The court required the IRS and Treasury to take the following actions:
hereby enjoined from withholding benefits pursuant to 26 U.S.C. § 6428 from plaintiffs or any class member on the sole basis of their incarcerated status. Within 30 days, defendants shall reconsider advance refund payments to those who are entitled to such payment based on information available in the IRS’s records (i.e., 2018 or 2019 tax returns), but from whom benefits have thus far been withheld, intercepted, or returned on the sole basis of their incarcerated status. Within 30 days, defendants shall reconsider any claim filed through the “non-filer” online portal or otherwise that was previously denied solely on the basis of the claimant’s incarcerated status. Defendants shall take all necessary steps to effectuate these reconsiderations, including updates to the IRS website and communicating to federal and state correctional facilities. Within 45 days, defendants shall file a declaration confirming these steps have been implemented, including data regarding the number and amount of benefits that have been disbursed.
The case involving the government’s interpretation of how the CARES Act will be implemented with respect to incarcerated individuals is only one of several involving challenges to various aspects of this law. The government suffers a total defeat in this action. That does not mean it will start working on making these payments. The battle is far from over.

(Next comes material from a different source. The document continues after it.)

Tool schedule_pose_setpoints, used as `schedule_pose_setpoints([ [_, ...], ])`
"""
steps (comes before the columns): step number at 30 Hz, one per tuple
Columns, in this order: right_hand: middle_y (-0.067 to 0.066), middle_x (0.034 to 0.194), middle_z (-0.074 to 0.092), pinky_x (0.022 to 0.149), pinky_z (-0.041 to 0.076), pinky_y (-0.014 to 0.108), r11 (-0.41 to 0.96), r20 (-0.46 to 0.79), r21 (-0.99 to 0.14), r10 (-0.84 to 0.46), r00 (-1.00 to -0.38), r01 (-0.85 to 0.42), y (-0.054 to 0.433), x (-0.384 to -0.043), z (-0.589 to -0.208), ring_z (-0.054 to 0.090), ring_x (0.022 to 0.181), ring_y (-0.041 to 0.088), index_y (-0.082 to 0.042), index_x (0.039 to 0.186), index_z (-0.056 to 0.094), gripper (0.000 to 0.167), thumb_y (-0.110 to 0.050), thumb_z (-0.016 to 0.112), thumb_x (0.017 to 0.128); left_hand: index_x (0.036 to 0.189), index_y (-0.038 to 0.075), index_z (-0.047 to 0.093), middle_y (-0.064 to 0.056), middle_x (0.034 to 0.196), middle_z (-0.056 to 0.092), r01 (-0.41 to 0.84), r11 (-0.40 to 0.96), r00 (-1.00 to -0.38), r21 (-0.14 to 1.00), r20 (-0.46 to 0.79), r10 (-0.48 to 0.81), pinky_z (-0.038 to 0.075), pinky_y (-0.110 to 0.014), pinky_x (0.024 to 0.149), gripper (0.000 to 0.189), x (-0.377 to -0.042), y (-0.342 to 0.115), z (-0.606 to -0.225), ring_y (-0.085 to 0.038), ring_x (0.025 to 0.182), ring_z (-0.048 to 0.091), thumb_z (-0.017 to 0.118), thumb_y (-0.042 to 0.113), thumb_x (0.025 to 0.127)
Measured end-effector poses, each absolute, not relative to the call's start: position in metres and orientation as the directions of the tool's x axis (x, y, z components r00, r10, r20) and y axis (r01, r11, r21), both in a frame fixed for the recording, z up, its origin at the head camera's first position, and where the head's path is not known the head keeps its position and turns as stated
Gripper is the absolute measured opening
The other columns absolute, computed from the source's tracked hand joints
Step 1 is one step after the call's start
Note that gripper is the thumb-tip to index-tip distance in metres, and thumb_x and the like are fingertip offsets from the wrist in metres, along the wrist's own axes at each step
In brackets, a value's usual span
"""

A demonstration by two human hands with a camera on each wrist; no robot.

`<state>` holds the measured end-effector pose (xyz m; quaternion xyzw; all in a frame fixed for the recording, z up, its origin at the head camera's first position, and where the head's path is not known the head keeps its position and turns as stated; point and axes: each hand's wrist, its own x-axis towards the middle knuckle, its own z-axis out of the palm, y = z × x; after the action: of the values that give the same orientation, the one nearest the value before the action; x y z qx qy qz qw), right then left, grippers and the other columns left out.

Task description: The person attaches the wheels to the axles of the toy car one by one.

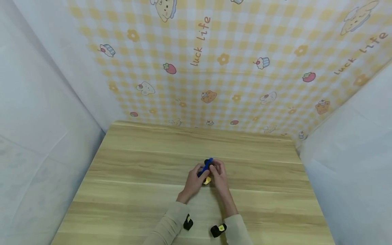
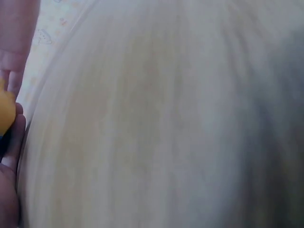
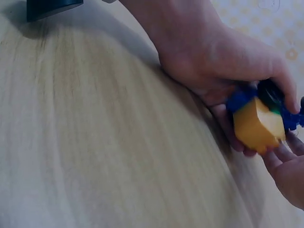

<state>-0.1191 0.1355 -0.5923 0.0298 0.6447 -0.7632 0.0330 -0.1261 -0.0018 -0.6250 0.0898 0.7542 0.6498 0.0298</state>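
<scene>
Both hands hold one toy vehicle [image 1: 206, 167] above the table, with a blue frame, dark round wheels and a yellow block part. My left hand [image 1: 193, 179] grips its near left end, thumb lying along the top. From the other side, my right hand [image 1: 221, 175] pinches it around a dark wheel [image 1: 211, 164]. In the right wrist view, the yellow block [image 3: 259, 124] shows below the left hand's thumb, and right-hand fingers [image 3: 285, 159] come close under it. The left wrist view catches only a sliver of yellow block [image 2: 6, 111] beside fingers at its edge.
The wood-grain table [image 1: 131, 200] spreads around the hands. A yellow checked cloth [image 1: 239, 78] hangs behind it, with white sheets [image 1: 39, 112] at both sides. Small black wrist cameras [image 1: 218, 230] sit by the sleeves.
</scene>
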Motion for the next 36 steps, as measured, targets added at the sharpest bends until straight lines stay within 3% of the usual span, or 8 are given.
schedule_pose_setpoints([
  [4,0.023,0.151,0.042,0.086,0.053,0.021,-0.128,-0.066,-0.989,-0.053,-0.996,0.072,0.129,-0.12,-0.588,0.058,0.117,0.014,0.0,0.138,0.042,0.045,-0.025,0.055,0.103,0.131,0.003,0.044,-0.013,0.111,0.072,0.053,0.065,-0.974,0.996,0.037,0.224,0.049,-0.026,0.089,0.036,-0.127,-0.008,-0.621,-0.018,0.103,0.065,0.055,0.023,0.104],
  [8,0.02,0.146,0.046,0.086,0.055,0.022,-0.043,-0.084,-0.995,-0.055,-0.995,0.086,0.124,-0.118,-0.586,0.062,0.111,0.012,-0.001,0.134,0.049,0.037,-0.02,0.057,0.103,0.148,0.001,0.028,-0.022,0.125,0.063,0.008,-0.001,-0.96,1.0,0.008,0.278,0.051,-0.029,0.086,0.045,-0.127,-0.012,-0.62,-0.022,0.104,0.062,0.037,0.023,0.11],
  [11,0.02,0.144,0.047,0.084,0.056,0.025,-0.008,-0.113,-0.993,-0.053,-0.992,0.114,0.122,-0.118,-0.586,0.062,0.107,0.012,-0.002,0.132,0.051,0.033,-0.017,0.056,0.103,0.151,0.01,0.033,-0.019,0.131,0.06,0.017,0.031,-0.961,0.999,0.008,0.275,0.051,-0.029,0.085,0.046,-0.127,-0.012,-0.622,-0.02,0.105,0.06,0.027,0.031,0.111],
  [16,0.018,0.143,0.047,0.082,0.056,0.028,0.003,-0.116,-0.993,-0.023,-0.993,0.116,0.118,-0.118,-0.588,0.062,0.108,0.014,-0.004,0.131,0.052,0.03,-0.016,0.054,0.104,0.146,0.022,0.046,-0.011,0.135,0.059,0.022,0.09,-0.977,0.996,0.002,0.214,0.048,-0.034,0.094,0.046,-0.126,-0.009,-0.622,-0.022,0.113,0.058,0.027,0.042,0.11],
  [21,0.018,0.144,0.047,0.086,0.056,0.028,0.017,-0.079,-0.997,0.019,-0.997,0.08,0.115,-0.115,-0.592,0.061,0.118,0.024,-0.003,0.135,0.048,0.035,-0.021,0.053,0.105,0.14,0.02,0.054,-0.01,0.128,0.063,-0.002,0.114,-0.984,0.994,-0.023,0.179,0.048,-0.035,0.089,0.05,-0.127,-0.006,-0.621,-0.021,0.106,0.059,0.029,0.05,0.108],
  [28,0.025,0.153,0.038,0.114,0.038,0.045,0.038,-0.078,-0.996,-0.004,-0.997,0.078,0.111,-0.113,-0.603,0.039,0.142,0.038,0.001,0.152,0.026,0.055,-0.028,0.043,0.108,0.135,0.015,0.056,-0.012,0.123,0.064,-0.004,0.111,-0.985,0.994,-0.023,0.174,0.049,-0.029,0.082,0.046,-0.129,-0.004,-0.622,-0.019,0.1,0.058,0.032,0.045,0.109],
  [32,0.027,0.15,0.042,0.115,0.035,0.053,0.091,-0.099,-0.991,-0.024,-0.995,0.097,0.11,-0.111,-0.592,0.041,0.139,0.041,0.005,0.15,0.032,0.052,-0.027,0.038,0.11,0.133,0.012,0.056,-0.015,0.126,0.064,-0.011,0.091,-0.979,0.996,-0.029,0.199,0.049,-0.034,0.085,0.04,-0.126,-0.007,-0.61,-0.018,0.103,0.058,0.034,0.037,0.11],
  [36,0.025,0.144,0.046,0.111,0.04,0.046,0.064,-0.108,-0.992,-0.032,-0.994,0.106,0.109,-0.107,-0.577,0.047,0.132,0.035,0.007,0.146,0.037,0.048,-0.026,0.036,0.11,0.132,0.014,0.055,-0.014,0.127,0.063,-0.011,0.081,-0.977,0.997,-0.028,0.209,0.05,-0.035,0.086,0.04,-0.125,-0.007,-0.612,-0.02,0.105,0.059,0.035,0.04,0.109],
])
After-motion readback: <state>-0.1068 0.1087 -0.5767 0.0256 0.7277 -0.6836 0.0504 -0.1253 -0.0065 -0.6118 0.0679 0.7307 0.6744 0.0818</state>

The success here may embolden those seeking payments for deceased individuals and for those already engaged in litigation with the government concerning the scope and interpretation of the legislation. This opinion, as well as recent opinions involving payments to US citizens if a parent or spouse is undocumented, illustrate that the normal avenue for challenging IRS determinations relating to refunds do not provide adequate or the exclusive means for court review. The opinions recognize that constitutional challenges to the statute or APA challenges to the manner in which the IRS interprets or administers the CARES Act provisions need not take years to get to court.